■ **Record extracts**
####################
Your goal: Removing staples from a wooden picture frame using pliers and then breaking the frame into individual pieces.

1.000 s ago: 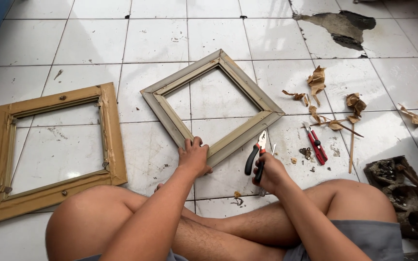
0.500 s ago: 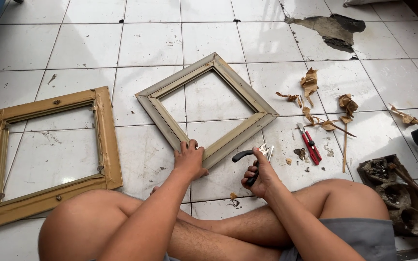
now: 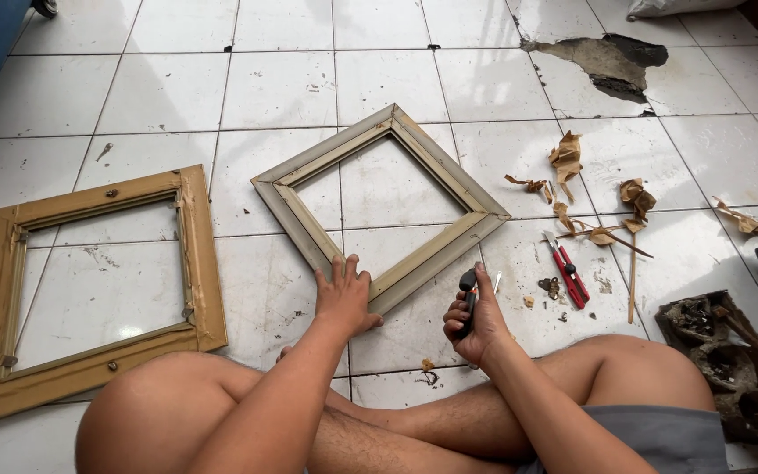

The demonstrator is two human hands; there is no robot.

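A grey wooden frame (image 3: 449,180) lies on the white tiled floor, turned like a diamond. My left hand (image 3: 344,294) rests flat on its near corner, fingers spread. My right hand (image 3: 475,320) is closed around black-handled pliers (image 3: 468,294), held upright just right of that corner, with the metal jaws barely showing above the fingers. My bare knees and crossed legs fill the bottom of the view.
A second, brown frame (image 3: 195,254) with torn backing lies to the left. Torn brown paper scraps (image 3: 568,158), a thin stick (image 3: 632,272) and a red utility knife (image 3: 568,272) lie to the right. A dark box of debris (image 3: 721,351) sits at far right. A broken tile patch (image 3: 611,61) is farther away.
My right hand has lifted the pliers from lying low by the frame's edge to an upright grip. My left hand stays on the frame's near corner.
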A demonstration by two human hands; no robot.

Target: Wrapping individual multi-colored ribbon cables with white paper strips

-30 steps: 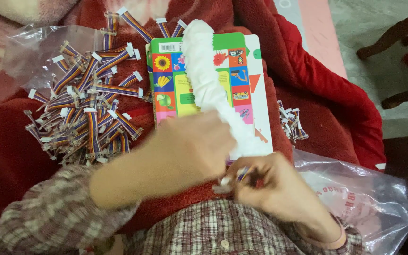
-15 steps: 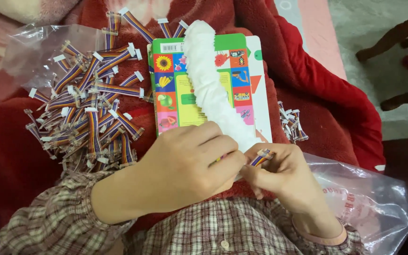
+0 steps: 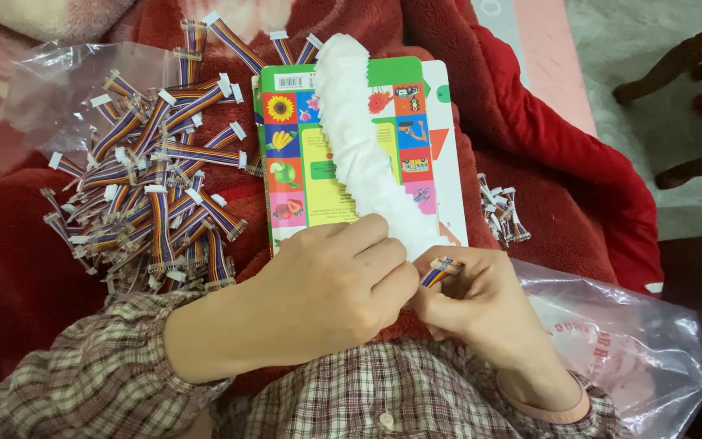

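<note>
Over the lap, right hand (image 3: 481, 305) is pinching a rainbow ribbon cable (image 3: 442, 271) pointing up-left toward left hand (image 3: 327, 293) fingers gripping the white strip (image 3: 363, 146)

Both hands sit low and close together, right in front of the body. The left hand (image 3: 331, 289) comes in from the lower left with the forearm angled up toward the middle, back of the hand facing the camera, fingers curled and bunched so the fingertips pinch shut at its right edge. The right hand (image 3: 469, 301) comes up from the lower right, wrist bent, thumb and forefinger pinched together near the top. The two grips nearly touch, fingertip to fingertip. Both arms wear plaid sleeves, and a pink cuff shows at the right wrist.
</note>
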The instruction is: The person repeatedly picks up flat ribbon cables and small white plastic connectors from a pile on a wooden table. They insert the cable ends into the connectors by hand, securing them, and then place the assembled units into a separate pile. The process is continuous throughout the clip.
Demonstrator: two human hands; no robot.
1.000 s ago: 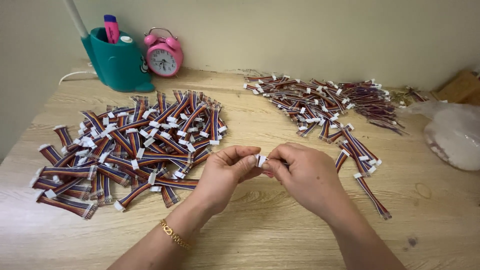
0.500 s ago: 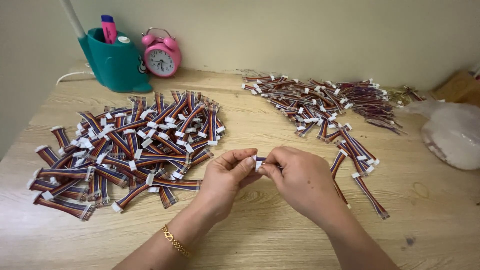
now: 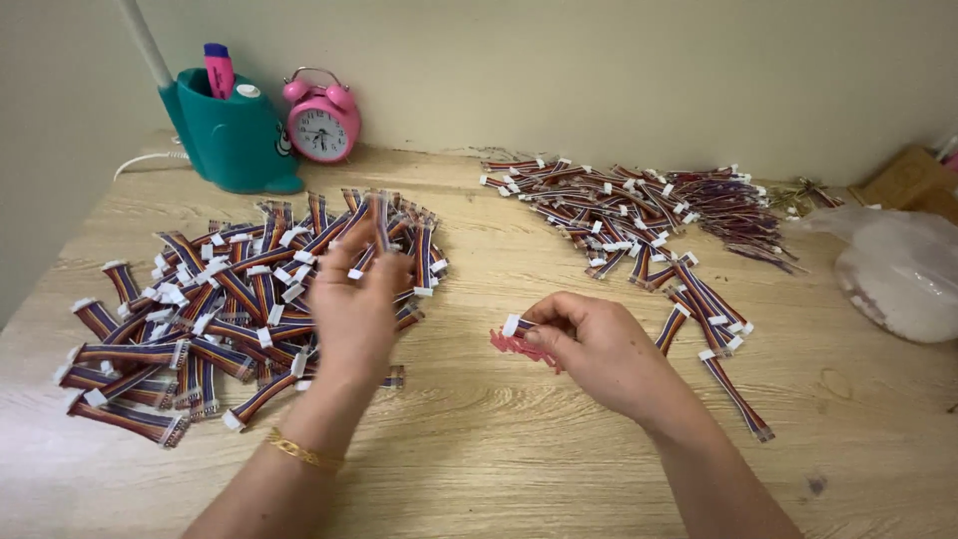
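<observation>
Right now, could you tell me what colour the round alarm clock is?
The twin-bell alarm clock is pink, white-faced; head view.

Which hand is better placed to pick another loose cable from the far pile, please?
Probably the right hand: it lies nearer the loose cable pile, though it pinches a white-plugged cable piece. The left hand is over the finished ribbon-cable pile, holding one.

The wooden desk (image 3: 519,439) bears everything. A heap of short ribbon cables (image 3: 200,309) lies on its left part; a second heap of wire harnesses (image 3: 639,210) lies to the right of that heap and farther back. Behind the left heap stand a pen holder (image 3: 235,140) and, just right of it, an alarm clock (image 3: 321,120). A plastic bag (image 3: 898,274) lies right of the second heap.
</observation>
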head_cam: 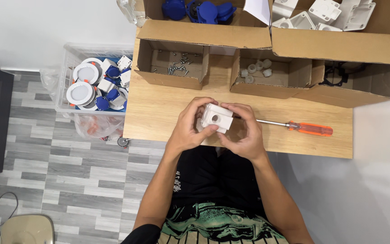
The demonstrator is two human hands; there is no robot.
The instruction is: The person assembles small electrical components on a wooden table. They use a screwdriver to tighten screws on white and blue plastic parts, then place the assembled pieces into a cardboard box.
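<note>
A wooden table (159, 113) is seen from above, with cardboard boxes (335, 45) ranged along its far edge. Above its near edge a white plastic housing (216, 118) is held between both hands. Its long axis runs roughly left to right, and the face with a round hole is turned up toward the camera. The left hand (188, 129) and right hand (247, 133) are curled closed around it. An orange-handled screwdriver (296, 127) lies just right, tip toward the hands.
</note>
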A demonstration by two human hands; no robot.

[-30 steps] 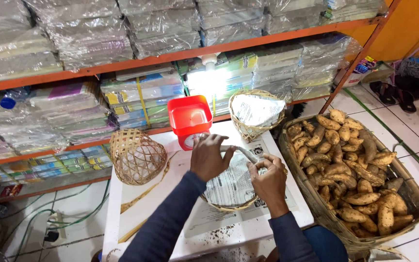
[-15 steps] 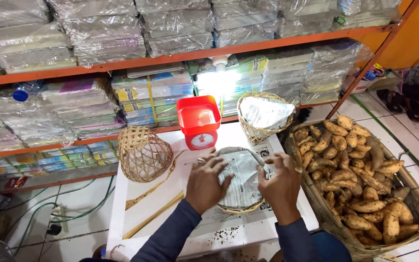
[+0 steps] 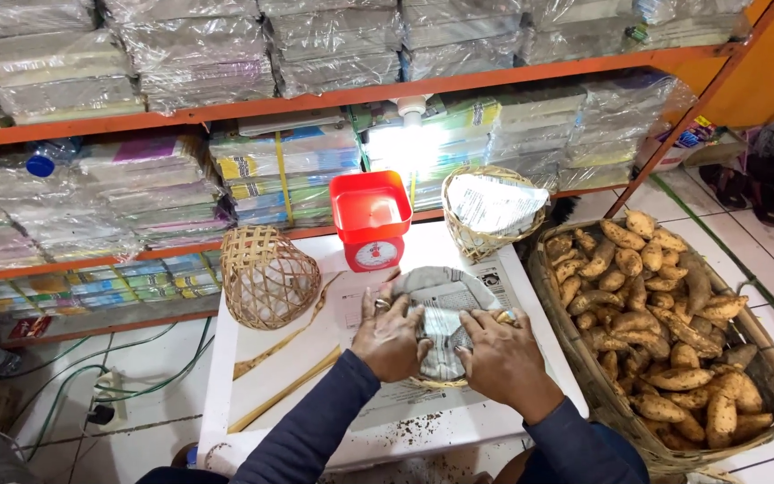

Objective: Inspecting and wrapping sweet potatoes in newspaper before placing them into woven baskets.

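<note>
Newspaper lining [image 3: 445, 309] lies pressed into a small woven basket [image 3: 441, 381] at the middle of the white counter [image 3: 253, 394], and both of our hands are on it. Going from the biggest things down: orange shelves [image 3: 333, 97] stacked with plastic-wrapped bundles fill the back, and a large wicker basket [image 3: 768, 381] heaped with sweet potatoes [image 3: 656, 314] sits on the floor just to our right — close by, we judge, so the tubers stay within reach. On the counter a red kitchen scale [image 3: 371, 220] stands behind the paper-covered basket; a second small basket [image 3: 492, 211], already lined with paper, sits to the scale's right, and an empty one [image 3: 266, 276] lies tipped over on the left, with a few loose bamboo strips [image 3: 284, 390] near it. Our left hand [image 3: 393, 339] lies flat with its fingers spread loosely, palm down on the paper, seemingly to pin it. Our right hand [image 3: 502, 358] also rests palm down — fingers slightly curled over the sheet's right edge, at the basket's rim — neither hand grips anything apart from the sheet.
</note>
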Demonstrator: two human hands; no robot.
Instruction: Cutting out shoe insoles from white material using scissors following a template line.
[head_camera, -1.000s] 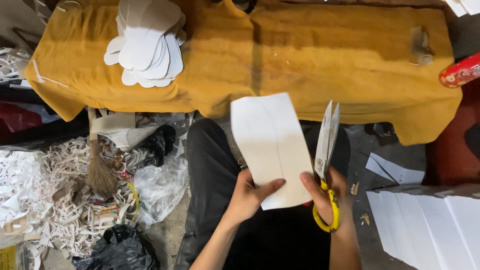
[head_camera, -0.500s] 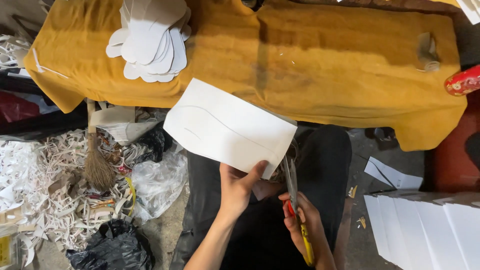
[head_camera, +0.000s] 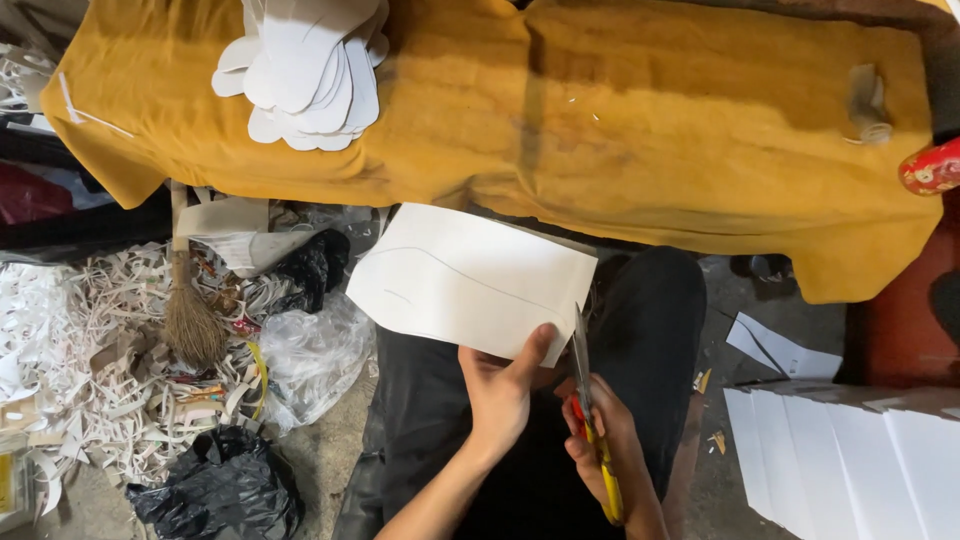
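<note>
My left hand (head_camera: 497, 395) pinches the near edge of a white rectangular sheet (head_camera: 470, 280) with a curved pencil line drawn across it. The sheet lies nearly flat over my lap, its long side running left to right. My right hand (head_camera: 605, 455) grips scissors (head_camera: 588, 410) with red and yellow handles; the blades point up at the sheet's right near edge. A pile of cut white sole-shaped pieces (head_camera: 305, 70) rests on the mustard-yellow cloth (head_camera: 620, 120) at the upper left.
White sheets are stacked in a row (head_camera: 850, 455) at the lower right, with a loose sheet (head_camera: 780, 348) beside them. Paper scraps (head_camera: 90, 330), a small broom (head_camera: 188, 300), clear plastic and a black bag (head_camera: 220, 485) litter the floor on the left. A red object (head_camera: 932, 168) sits at the right edge.
My left hand turned the sheet from upright to lying sideways. My right hand brought the scissors from beside the sheet to its right near edge.
</note>
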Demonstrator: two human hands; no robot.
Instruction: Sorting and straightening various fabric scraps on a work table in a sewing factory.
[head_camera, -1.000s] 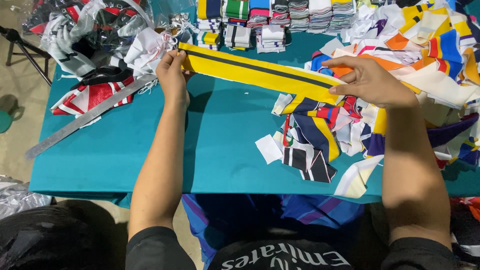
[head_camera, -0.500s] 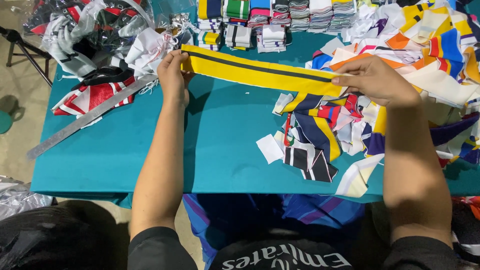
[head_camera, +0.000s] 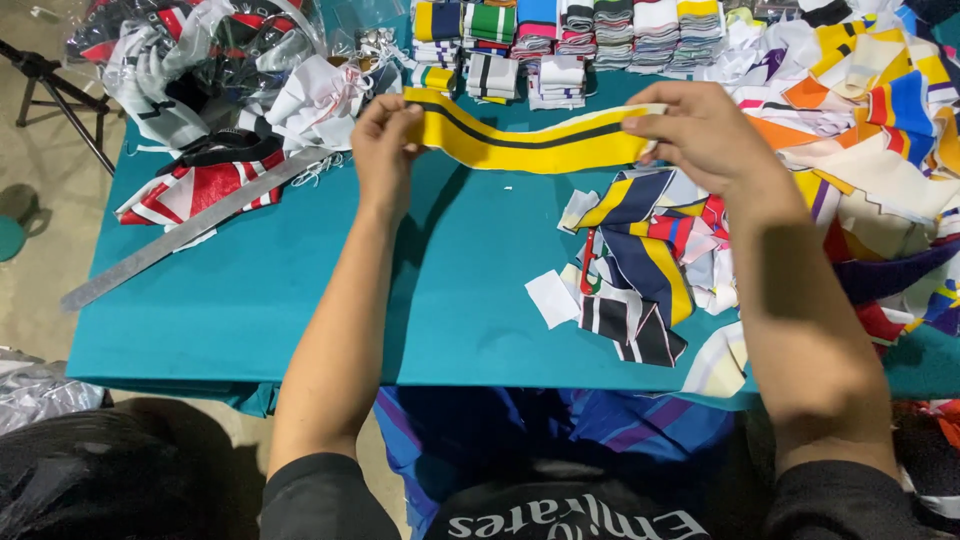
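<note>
Head view: our ruler (head_camera: 190, 232) lies slanted near the table's (head_camera: 300, 320) left edge; left hand (head_camera: 385, 140) pinches the strip's (head_camera: 530, 140) left end, right hand (head_camera: 700, 130) pinches its right end, strip stretched above bare teal cloth; scraps (head_camera: 640, 260) crowd the right edge.

A sewing or garment workshop: a teal-covered surface (head_camera: 250, 300) carries heaps of coloured fabric scraps (head_camera: 640, 260), neat stacks of folded striped trim (head_camera: 600, 30), a long metal ruler (head_camera: 190, 230) and bagged cloth (head_camera: 190, 60).
</note>
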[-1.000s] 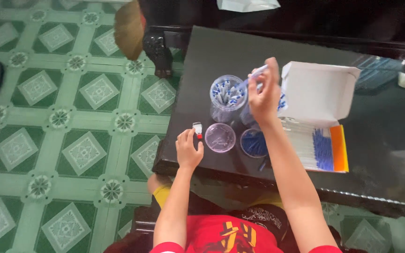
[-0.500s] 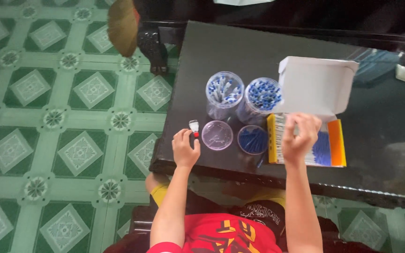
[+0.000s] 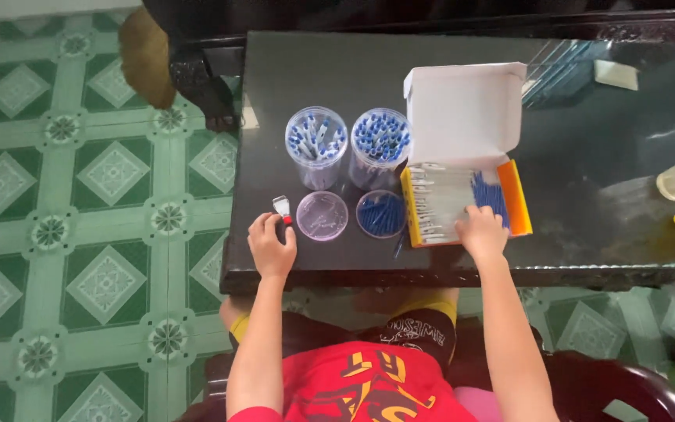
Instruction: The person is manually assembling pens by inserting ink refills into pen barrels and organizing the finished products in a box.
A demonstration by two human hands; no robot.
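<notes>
right hand: sitting at the near edge of the open pen box, fingers curled down onto the pens; looks like it's touching or picking at one, but I honestly can't tell if anything is actually pinched

left hand: near the front left corner of the table, closed around a small red and white thing that pokes up past the knuckles; can't make out what it really is

pen box: yellow-orange tray, white lid flipped up at the back; white pens fill the left part, blue ones the right, directly under the right hand's fingertips

clear tubs: two tall round ones at the back, left tub and right tub, both full of blue-capped pens standing upright; well apart from both hands

lids: two round lids lying flat between the hands; the clear lid is just beside the left hand, the blue-looking one is right by the box's left side

table: dark glass top; everything above rests on it
</notes>
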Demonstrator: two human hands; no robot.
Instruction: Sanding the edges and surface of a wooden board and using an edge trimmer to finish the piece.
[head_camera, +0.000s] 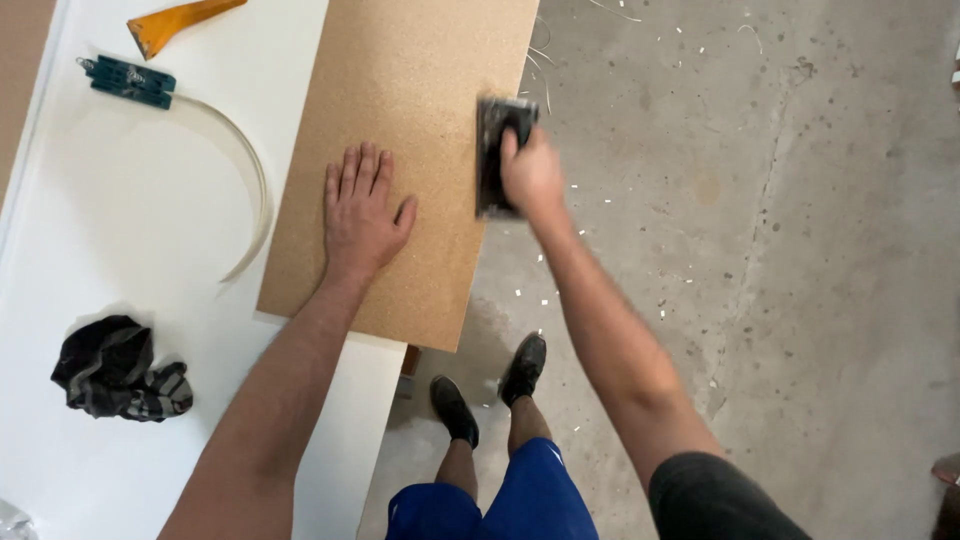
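Observation:
A brown chipboard panel (400, 90) lies on the white table (150, 260) and overhangs its right edge. My left hand (360, 212) rests flat on the panel, fingers spread, holding nothing. My right hand (532, 175) grips a dark sanding block (493, 150) pressed against the panel's right edge. The block is blurred from motion.
On the table lie a crumpled dark cloth (115, 370), a teal tool with a curved white strip (135, 82) and an orange tool (175, 20). Grey concrete floor (780, 250) with scattered chips is at right. My legs and dark shoes (490, 385) stand beside the table.

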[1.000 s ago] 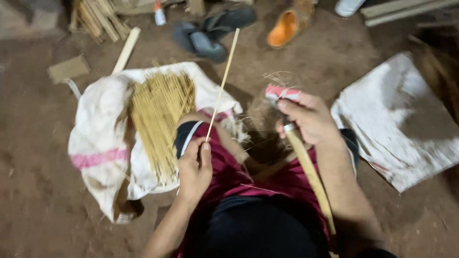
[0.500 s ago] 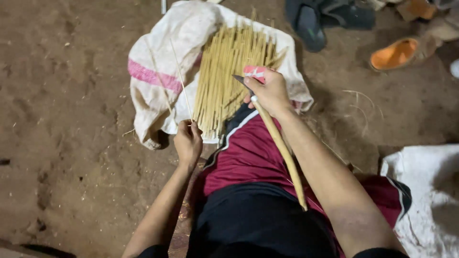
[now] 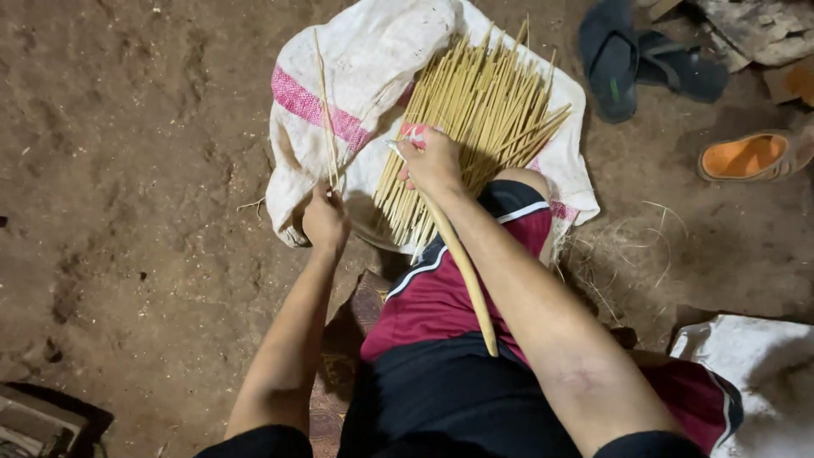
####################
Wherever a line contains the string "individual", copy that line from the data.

■ **Result of the exercise**
Your goal: Removing staples from a wooden picture frame using pliers and then breaking the frame into individual pieces.
Target: Wrapping individual multi-colored ribbon cables with white paper strips

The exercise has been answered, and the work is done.